Task prompt:
Give back, character for character, the line that includes "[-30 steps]" and all lines beneath it in the data.

(Given information)

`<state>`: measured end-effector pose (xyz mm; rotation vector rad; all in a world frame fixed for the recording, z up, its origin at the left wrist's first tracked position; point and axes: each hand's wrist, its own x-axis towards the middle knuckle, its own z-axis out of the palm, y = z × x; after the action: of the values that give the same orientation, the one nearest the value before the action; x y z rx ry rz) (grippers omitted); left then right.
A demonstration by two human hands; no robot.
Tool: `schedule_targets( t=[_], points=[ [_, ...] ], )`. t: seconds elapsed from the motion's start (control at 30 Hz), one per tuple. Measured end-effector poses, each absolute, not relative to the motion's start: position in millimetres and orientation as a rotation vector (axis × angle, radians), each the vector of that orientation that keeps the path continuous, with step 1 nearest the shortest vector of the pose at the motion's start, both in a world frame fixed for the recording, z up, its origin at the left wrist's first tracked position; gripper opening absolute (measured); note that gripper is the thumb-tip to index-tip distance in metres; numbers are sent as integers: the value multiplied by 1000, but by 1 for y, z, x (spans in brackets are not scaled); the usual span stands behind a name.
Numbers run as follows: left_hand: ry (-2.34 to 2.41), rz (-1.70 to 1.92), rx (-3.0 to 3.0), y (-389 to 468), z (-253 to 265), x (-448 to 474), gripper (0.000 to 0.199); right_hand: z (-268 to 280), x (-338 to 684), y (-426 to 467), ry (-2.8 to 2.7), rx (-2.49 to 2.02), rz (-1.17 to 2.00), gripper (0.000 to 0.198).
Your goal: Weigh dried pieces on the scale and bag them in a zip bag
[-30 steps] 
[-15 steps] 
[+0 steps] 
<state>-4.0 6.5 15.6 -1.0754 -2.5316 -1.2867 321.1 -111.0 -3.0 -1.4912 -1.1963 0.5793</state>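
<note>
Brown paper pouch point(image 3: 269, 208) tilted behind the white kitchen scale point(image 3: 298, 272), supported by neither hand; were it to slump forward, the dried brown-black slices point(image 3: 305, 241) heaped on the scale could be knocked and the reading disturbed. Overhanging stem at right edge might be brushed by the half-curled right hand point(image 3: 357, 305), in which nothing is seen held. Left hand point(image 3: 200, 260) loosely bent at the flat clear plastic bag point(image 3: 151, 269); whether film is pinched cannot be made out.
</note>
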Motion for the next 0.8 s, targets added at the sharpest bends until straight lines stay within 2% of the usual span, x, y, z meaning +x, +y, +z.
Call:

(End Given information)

Answer section:
[-30 steps] 
[-15 steps] 
[+0 steps] 
<state>-4.0 6.5 15.6 -1.0754 -2.5316 -1.2867 321.1 -111.0 -3.0 -1.4912 -1.1963 0.5793</state>
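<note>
Brown paper pouch point(image 3: 269, 208) tilted behind the white kitchen scale point(image 3: 298, 272), supported by neither hand; were it to slump forward, the dried brown-black slices point(image 3: 305, 241) heaped on the scale could be knocked and the reading disturbed. Overhanging stem at right edge might be brushed by the half-curled right hand point(image 3: 357, 305), in which nothing is seen held. Left hand point(image 3: 200, 260) loosely bent at the flat clear plastic bag point(image 3: 151, 269); whether film is pinched cannot be made out.
</note>
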Motion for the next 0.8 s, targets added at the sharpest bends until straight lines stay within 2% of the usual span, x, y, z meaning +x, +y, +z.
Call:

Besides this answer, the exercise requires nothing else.